ASSIGNMENT => Work out how many lines in the data that follows contain "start". Write nothing but the number.

________

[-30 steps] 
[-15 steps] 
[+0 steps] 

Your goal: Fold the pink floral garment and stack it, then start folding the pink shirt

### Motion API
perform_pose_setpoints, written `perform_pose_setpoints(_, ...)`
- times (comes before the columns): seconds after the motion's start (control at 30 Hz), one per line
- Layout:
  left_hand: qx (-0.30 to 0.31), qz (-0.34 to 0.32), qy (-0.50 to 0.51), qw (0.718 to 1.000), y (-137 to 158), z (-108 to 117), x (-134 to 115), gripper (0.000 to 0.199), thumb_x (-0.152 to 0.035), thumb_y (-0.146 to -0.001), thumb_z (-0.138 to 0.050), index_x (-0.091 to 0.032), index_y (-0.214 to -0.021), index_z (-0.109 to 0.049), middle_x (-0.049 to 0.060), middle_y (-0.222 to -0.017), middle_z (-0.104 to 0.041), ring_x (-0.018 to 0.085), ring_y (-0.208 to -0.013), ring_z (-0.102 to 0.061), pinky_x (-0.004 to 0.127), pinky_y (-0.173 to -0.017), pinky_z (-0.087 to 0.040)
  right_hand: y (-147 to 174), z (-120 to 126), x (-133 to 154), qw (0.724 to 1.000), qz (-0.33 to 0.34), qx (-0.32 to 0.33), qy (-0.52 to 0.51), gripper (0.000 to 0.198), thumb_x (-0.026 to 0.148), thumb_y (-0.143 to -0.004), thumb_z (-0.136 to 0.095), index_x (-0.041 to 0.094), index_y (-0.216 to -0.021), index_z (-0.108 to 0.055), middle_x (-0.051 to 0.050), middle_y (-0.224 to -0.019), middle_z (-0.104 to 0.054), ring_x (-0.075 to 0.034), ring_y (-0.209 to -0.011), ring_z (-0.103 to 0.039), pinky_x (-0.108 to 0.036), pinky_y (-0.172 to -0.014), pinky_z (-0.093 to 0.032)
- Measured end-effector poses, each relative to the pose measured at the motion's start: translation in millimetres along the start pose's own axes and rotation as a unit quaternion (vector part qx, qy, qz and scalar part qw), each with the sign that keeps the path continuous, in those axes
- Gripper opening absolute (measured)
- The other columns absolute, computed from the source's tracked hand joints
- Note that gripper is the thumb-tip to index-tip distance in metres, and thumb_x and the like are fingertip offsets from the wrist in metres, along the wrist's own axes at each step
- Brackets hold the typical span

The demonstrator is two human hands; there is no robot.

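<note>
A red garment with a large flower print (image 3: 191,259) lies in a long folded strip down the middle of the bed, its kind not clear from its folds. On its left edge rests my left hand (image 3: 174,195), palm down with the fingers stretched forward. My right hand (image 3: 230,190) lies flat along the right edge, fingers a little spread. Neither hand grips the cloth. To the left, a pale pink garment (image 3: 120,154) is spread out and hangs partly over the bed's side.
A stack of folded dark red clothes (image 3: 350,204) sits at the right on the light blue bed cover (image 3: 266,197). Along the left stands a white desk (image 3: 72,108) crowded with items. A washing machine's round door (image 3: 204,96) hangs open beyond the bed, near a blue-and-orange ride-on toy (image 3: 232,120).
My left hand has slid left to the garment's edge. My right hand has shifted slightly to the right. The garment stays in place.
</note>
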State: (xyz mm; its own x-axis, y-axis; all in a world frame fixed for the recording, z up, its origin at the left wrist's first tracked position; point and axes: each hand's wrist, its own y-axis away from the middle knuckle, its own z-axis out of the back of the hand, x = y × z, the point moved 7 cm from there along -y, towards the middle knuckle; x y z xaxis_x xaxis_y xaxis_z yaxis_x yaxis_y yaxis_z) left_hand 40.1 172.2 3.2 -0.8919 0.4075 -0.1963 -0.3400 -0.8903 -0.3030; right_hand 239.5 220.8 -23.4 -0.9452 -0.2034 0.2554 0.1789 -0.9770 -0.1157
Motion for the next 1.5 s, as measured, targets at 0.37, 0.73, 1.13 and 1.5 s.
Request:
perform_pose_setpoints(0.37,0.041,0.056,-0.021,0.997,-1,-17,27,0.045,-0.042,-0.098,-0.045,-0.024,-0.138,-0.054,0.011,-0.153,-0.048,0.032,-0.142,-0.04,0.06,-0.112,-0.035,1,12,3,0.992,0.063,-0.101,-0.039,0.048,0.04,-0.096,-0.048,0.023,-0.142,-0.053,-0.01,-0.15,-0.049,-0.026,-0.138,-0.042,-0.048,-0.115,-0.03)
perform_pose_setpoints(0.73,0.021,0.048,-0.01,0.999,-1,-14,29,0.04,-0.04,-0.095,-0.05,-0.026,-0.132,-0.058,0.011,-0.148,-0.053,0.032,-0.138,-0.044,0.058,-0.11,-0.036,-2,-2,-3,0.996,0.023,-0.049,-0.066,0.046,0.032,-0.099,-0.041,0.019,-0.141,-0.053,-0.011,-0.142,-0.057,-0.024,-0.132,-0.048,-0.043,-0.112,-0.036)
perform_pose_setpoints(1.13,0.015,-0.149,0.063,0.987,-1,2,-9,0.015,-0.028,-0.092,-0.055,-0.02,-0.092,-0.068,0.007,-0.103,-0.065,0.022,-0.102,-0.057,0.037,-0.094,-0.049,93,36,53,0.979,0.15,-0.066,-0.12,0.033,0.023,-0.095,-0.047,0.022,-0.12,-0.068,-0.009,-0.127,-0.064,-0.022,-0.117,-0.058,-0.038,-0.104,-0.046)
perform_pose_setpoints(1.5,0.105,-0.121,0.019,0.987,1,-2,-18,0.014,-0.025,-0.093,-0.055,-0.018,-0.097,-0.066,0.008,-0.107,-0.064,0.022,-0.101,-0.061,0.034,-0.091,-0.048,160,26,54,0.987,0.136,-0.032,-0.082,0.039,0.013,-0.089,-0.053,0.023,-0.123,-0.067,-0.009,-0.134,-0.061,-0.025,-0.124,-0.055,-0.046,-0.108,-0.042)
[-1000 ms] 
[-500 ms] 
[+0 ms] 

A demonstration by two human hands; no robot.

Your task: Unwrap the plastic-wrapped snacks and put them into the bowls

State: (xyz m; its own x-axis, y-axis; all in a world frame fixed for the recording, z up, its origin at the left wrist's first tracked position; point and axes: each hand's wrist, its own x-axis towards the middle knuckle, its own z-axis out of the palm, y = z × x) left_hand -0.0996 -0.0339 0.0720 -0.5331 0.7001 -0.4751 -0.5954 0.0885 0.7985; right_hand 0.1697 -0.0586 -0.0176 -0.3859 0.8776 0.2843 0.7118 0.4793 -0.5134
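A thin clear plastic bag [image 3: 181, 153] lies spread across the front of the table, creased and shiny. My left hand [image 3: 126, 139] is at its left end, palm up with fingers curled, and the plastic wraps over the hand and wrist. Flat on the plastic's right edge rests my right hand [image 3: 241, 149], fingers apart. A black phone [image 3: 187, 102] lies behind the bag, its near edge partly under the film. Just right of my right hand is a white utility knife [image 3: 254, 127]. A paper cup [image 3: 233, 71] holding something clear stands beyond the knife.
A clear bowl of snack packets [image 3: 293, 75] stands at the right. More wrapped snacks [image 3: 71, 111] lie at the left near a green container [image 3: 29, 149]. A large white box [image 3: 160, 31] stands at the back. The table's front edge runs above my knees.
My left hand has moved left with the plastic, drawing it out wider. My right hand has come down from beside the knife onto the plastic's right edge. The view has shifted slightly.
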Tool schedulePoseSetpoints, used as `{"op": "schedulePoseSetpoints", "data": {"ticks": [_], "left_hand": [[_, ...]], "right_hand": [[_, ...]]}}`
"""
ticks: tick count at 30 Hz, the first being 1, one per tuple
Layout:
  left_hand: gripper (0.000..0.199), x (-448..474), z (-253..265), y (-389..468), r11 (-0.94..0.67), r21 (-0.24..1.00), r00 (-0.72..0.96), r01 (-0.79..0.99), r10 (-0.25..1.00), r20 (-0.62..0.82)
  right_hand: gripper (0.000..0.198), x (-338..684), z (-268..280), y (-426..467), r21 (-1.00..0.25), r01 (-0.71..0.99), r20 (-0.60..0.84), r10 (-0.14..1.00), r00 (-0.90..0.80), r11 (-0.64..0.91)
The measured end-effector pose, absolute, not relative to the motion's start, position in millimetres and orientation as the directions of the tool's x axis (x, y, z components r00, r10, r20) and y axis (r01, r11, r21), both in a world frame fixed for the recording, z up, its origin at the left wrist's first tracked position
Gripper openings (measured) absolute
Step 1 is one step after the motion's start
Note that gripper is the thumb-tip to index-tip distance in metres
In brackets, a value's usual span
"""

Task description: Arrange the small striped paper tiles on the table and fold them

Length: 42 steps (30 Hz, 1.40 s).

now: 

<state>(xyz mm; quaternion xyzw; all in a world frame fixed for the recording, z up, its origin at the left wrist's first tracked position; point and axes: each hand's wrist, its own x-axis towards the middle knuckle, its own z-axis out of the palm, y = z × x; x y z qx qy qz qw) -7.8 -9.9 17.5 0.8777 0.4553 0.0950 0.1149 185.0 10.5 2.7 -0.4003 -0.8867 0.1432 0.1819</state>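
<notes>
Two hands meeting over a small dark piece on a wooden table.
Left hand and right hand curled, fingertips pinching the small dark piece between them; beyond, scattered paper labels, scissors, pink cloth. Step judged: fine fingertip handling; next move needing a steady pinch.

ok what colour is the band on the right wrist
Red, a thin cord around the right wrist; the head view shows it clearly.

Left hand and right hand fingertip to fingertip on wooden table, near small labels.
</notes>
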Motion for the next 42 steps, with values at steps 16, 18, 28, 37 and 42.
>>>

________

RESPONSE TO THIS EXERCISE => 5